■ Urdrüs wahre Kolumne
: Die gute deutsche Miele

So sehr es auch rechtens sein mag, daß DVU und Nationalkonservative auf Geheiß des Bremer Staatsgerichtshofs über 300.000 Mark an zuviel kassierter Staatsknete zurückzahlen müssen, so sehr empört das kleinliche Kritteln im Detail. Was soll die Häme über die statt eines überflüssigen Reißwolfs gekaufte Fraktionswaschmaschine? Die sozial deklassierten Menschlein aus dem Hinterhof mit den vielen unwillkürlichen Abgängen direkt in die Hose: Wäre dies ohne die gute deutsche Miele den Parlamentskollegen zumutbar gewesen? Und hätte sich auch nur irgendeine Unionschristin vom Schlage der scheinheiligen Elisabeth erbarmt, die stets aprilfrischen Blusen von Mutti Blohm zu waschen und zu stärken? Ferner ist mit der Rückzahlungsforderung unbedingt zu verrechnen der Sozialhilfegrundbetrag, der Teilen der Fraktion sonst unzweifelhaft zugeflossen wäre: Auch Sippe Doitschmann verdient hier faire Behandlung mit Mitleid und Augenmaß!

Selbst in der taz sitzen offenbar Agenten der ARD-Programmkommission Flachmann & Co und entstellten in der vergangenen Woche meinen flammenden Appell für die Kulturhoheit der Augsburger Puppenkiste durch sinnwidriges Weglassen des entscheidenden Absatzes, weshalb der gesamte Passus zur Aufstachelung des legitimen Hasses hier erneut vorgetragen sei:

Wer einer kulturellen Barbarei ohnegleichen beiwohnen möchte, der schalte am Wochenende im Fernsehen mal bei den Öffentlich-Rechtlichen den „Käpt'n Blaubär-Club“ ein, wo jetzt das Abnudeln von „Urmel aus dem Eis“ in Comic-Version begonnen hat. URMELI also, dieses liebenswerte Marionettchen aus der Augsburger Puppenkiste. Nicht mehr am Faden gezogen, sondern im Grafiklabor geklont mit der perversen Begründung, daß dies dem aktuellen Trend im Kinderzimmer entspräche.

Voll dagegen, Ihr Medienexperten: Das erbärmlichste Puppentheater selbst auf einer beliebigen Aktionsbühne irgendeines abgefuckten Weser-, Saale- oder Elbeparks mit dem entsprechenden Nachwuchs-Potential im Publikum würde mehr Beachtung finden als der Comic auf dem Großbildschirm daneben. Ihr Urmel-Kaputtmacher seid nicht nur mies, gewissenlos und hirnverschleimt, sondern auch noch böse böse! Weh Euch, wenn der Kasper kommt!

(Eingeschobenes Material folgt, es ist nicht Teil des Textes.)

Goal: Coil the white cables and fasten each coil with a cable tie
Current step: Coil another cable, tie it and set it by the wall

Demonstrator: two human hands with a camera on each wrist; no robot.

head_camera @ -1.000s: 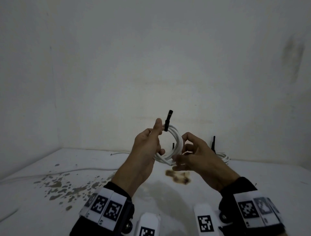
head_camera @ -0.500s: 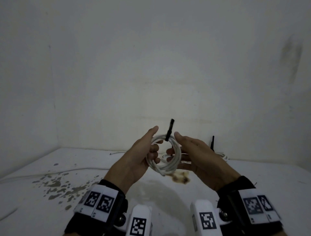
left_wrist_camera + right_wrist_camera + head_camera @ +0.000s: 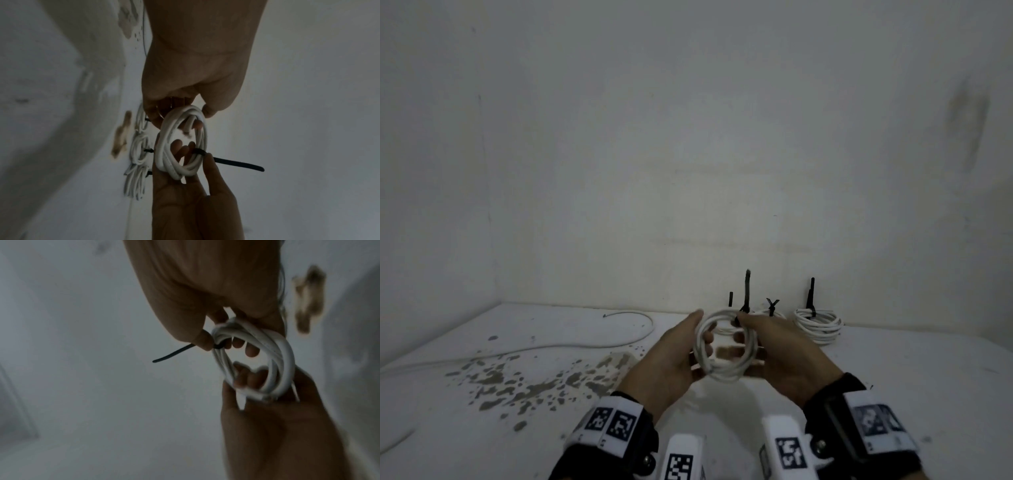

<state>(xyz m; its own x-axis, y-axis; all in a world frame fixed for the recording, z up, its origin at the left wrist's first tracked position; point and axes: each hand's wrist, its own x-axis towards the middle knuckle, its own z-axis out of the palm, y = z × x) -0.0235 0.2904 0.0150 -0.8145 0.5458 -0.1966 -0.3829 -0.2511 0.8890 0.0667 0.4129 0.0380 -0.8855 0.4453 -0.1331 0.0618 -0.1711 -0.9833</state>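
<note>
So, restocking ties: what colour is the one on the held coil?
Black cable tie, clearest in the left wrist view.

White tabletop [image 3: 893,394], blotched with brown stains [image 3: 524,380] at near left. Loose white cable [image 3: 585,344] trailing across far left. Three tied coils [image 3: 818,322] along far right edge.

Light: dim, greyish, even in all views.
Blur: both wrist views soft, smeared beyond the fingers [image 3: 252,352].
Edges: wall lines bow in the head view.
</note>
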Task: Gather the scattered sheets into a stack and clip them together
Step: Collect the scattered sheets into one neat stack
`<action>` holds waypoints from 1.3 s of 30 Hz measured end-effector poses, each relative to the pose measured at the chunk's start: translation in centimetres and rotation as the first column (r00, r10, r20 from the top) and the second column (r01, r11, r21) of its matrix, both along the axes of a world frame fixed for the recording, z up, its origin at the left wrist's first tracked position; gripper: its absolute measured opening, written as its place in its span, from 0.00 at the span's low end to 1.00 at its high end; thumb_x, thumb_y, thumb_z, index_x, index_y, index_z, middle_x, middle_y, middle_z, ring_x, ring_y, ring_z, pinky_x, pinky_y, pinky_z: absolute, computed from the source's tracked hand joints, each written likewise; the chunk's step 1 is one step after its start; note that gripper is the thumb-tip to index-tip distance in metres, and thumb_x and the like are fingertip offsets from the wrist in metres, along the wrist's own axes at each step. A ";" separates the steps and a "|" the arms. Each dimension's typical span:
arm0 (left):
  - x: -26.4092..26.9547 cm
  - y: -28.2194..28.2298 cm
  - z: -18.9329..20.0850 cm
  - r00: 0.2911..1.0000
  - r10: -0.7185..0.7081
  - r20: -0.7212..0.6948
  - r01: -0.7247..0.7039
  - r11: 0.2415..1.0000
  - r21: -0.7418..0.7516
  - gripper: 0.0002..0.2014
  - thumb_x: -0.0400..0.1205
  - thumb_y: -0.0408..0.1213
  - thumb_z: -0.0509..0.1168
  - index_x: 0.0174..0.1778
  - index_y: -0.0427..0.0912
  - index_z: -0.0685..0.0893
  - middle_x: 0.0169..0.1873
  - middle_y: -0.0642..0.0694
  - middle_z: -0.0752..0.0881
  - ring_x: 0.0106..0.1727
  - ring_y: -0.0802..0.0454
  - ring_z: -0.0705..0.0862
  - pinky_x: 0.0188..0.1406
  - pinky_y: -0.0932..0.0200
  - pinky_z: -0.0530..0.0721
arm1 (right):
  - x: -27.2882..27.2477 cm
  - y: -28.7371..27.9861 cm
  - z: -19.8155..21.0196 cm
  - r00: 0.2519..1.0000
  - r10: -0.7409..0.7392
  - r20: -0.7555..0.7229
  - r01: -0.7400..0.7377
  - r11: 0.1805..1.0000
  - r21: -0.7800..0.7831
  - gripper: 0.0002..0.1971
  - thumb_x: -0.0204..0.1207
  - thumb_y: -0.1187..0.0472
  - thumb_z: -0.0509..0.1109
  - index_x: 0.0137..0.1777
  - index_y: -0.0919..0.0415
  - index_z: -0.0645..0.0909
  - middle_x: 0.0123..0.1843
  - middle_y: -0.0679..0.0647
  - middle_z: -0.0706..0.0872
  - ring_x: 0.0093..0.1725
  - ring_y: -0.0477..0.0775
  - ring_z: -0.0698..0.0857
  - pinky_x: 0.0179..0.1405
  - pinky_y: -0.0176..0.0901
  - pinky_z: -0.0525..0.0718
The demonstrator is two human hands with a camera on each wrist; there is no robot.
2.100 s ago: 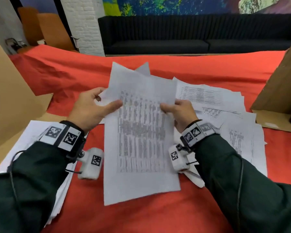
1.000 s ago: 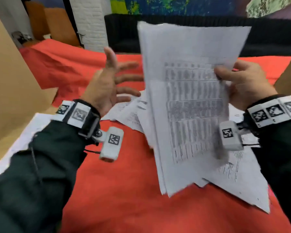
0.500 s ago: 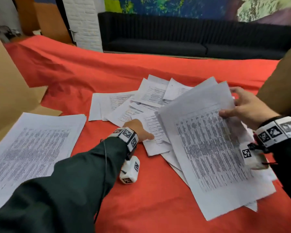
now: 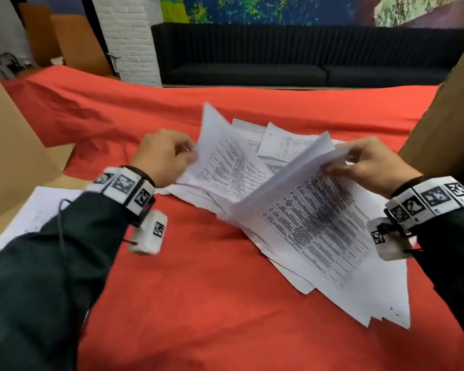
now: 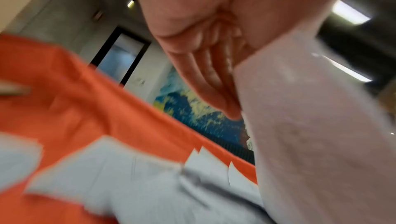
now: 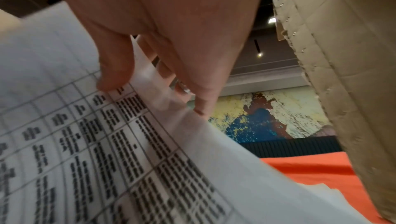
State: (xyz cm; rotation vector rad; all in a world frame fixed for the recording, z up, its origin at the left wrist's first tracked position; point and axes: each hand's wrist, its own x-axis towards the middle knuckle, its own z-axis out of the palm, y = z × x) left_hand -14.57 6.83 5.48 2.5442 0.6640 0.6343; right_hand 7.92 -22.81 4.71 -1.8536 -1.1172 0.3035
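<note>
Loose sheets [image 4: 276,145] on the red table [image 4: 198,277] look thin, floppy and slidey, so grab them by the edges and square them up. Left hand [image 4: 162,156] fingers pinch one lifted sheet [image 4: 225,159]; right hand [image 4: 370,164] fingers clamp the gathered bundle [image 4: 314,223]. No clip in sight, and the left wrist view is blurry.

A lounge-like room with a painted wall

A long black sofa [image 4: 300,62] runs along the far wall under a mural [image 4: 279,8] in blue, yellow and green; a white brick pillar [image 4: 126,36] stands left of it, and ceiling lights [image 5: 349,13] glow overhead.
</note>
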 end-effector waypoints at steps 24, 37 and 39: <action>-0.2 -4.1 -5.0 0.939 -0.051 0.339 0.297 0.615 -0.730 0.33 0.62 0.63 0.83 0.56 0.44 0.89 0.53 0.44 0.94 0.54 0.43 0.92 0.62 0.38 0.88 | -4.2 7.7 1.2 0.856 -0.457 -0.242 0.507 0.832 0.224 0.19 0.72 0.70 0.74 0.62 0.62 0.77 0.55 0.58 0.90 0.51 0.56 0.91 0.51 0.56 0.92; -2.0 1.2 -13.2 0.980 0.149 -0.133 -0.198 0.628 -0.753 0.09 0.75 0.31 0.80 0.51 0.40 0.93 0.46 0.44 0.94 0.47 0.44 0.93 0.57 0.47 0.89 | -5.0 1.8 -9.4 0.947 0.122 0.297 0.201 0.497 -0.844 0.61 0.55 0.60 0.77 0.88 0.43 0.48 0.86 0.50 0.57 0.81 0.61 0.69 0.66 0.61 0.85; -2.0 1.1 -13.3 0.981 0.151 -0.122 -0.190 0.622 -0.759 0.11 0.76 0.30 0.79 0.53 0.41 0.90 0.48 0.45 0.93 0.46 0.47 0.92 0.50 0.53 0.88 | -4.6 2.1 -9.5 0.921 0.132 0.366 0.262 0.486 -0.834 0.58 0.57 0.62 0.75 0.87 0.45 0.49 0.84 0.50 0.62 0.75 0.61 0.76 0.56 0.56 0.89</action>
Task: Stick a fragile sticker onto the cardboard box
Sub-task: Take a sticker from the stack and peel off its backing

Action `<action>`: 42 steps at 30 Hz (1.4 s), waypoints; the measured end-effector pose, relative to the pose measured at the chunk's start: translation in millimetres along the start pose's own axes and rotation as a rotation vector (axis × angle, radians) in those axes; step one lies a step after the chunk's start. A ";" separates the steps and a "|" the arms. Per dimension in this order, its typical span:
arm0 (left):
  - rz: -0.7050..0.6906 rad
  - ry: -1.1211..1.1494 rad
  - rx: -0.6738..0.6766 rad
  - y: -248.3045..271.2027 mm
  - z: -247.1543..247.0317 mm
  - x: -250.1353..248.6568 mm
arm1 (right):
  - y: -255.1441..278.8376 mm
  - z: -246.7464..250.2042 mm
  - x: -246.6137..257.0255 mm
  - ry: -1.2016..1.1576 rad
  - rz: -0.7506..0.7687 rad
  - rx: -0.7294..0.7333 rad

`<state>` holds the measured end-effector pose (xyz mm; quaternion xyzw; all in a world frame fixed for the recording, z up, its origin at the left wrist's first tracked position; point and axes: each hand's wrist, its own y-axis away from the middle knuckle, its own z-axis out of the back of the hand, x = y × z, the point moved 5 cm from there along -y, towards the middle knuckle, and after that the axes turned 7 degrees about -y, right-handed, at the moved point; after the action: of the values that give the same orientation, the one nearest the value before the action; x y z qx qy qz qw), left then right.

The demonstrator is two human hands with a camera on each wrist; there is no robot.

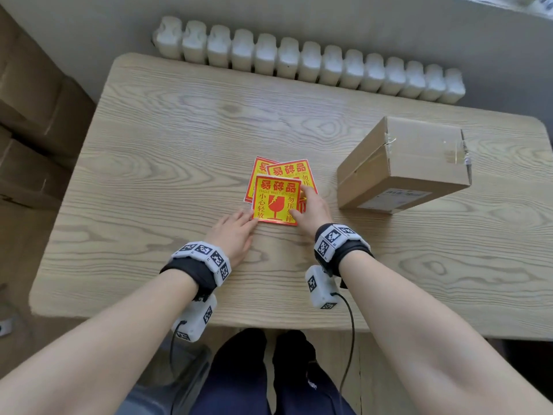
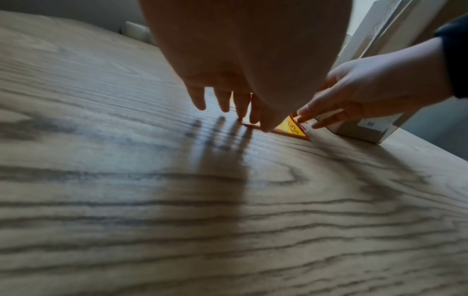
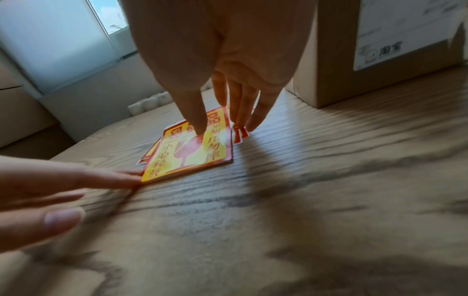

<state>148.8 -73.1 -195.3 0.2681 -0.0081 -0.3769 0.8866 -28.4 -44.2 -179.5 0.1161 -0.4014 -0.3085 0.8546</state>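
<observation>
Three stickers (image 1: 276, 199) lie between both flat, unclenched hands: left hand (image 1: 235, 235) touches the top one's near-left corner, right hand (image 1: 311, 209) presses its right edge; box (image 1: 410, 166) beyond right hand.

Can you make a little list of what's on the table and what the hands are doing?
top sticker: yellow and red, lies on a small pile of stickers
left hand: straight fingers touch the top sticker's near left corner
right hand: thumb presses on the top sticker
cardboard box: taped shut, right of the stickers
table: light wood

top sticker (image 1: 276, 200) reads 易碎品, FRAGILE HANDLE WITH CARE, 小心轻放
</observation>
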 end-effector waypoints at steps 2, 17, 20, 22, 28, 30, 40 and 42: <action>-0.002 0.014 0.008 -0.5 -2.8 -1.5 | -3.3 -1.8 -2.1 -0.041 0.006 -0.010; 0.197 0.348 -0.058 25.2 26.2 -5.0 | 12.7 26.4 12.0 -0.342 -0.001 0.012; 0.211 0.471 -0.083 27.5 42.8 -7.9 | 28.6 46.9 26.1 -0.405 0.034 0.007; 0.218 0.643 -0.130 26.3 57.3 -9.4 | 38.1 60.0 36.6 -0.438 0.068 0.006; 0.251 1.135 -0.200 32.6 102.3 -17.2 | 51.5 90.8 59.2 -0.446 0.150 -0.024; 0.231 1.124 -0.231 35.4 116.5 -20.3 | 51.5 99.0 64.8 -0.444 0.157 -0.037; 0.363 1.034 -0.303 34.7 169.0 -36.2 | 68.2 137.8 97.5 -0.251 0.346 -0.103; 0.365 1.018 -0.293 33.7 178.8 -46.7 | 75.7 129.6 105.6 -0.287 0.383 0.056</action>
<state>99.0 -106.3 -17.3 0.2842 0.4270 -0.0373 0.8576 -42.3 -44.1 3.5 0.0164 -0.5416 -0.1432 0.8282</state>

Bislang hielt ich den Hartmut Frensel von der DAG immer nur für einen Pseudo-Gewerkschaftler von relativ durchschnittlicher Ignoranz und Intriganz: Jetzt aber hören zu müssen, daß dieser vergleichsweise junge Mensch in schlechter Gesellschaft inzwischen so verdorben wurde, daß er gegen eine militarismuskritische Ausstellung in der Rathaushalle opponiert, erschüttert tief und zeigt in rabiater Offenheit, wozu Menschen in der sozialen Krise aus Angst um Zukunft und Arbeitsplatz gebracht werden können. JETZT ERST RECHT muß des Herrn Reemtsmas moralische Wanderschau zur alldeutschen Wehrmacht-Barbarei nach Bremen kommen. Wie sonst bringt man dieses ganze Geschmeiß von böhsen Onkelz dazu, endlich das Maul zu halten vom anständigen deutschen Soldaten inclusive deren Angehöriger der Waffen-SS: Alle alle in einen Sack und aber druff auf die Bajonett-Humanisten. Ohne pädagogische Hintergedanken...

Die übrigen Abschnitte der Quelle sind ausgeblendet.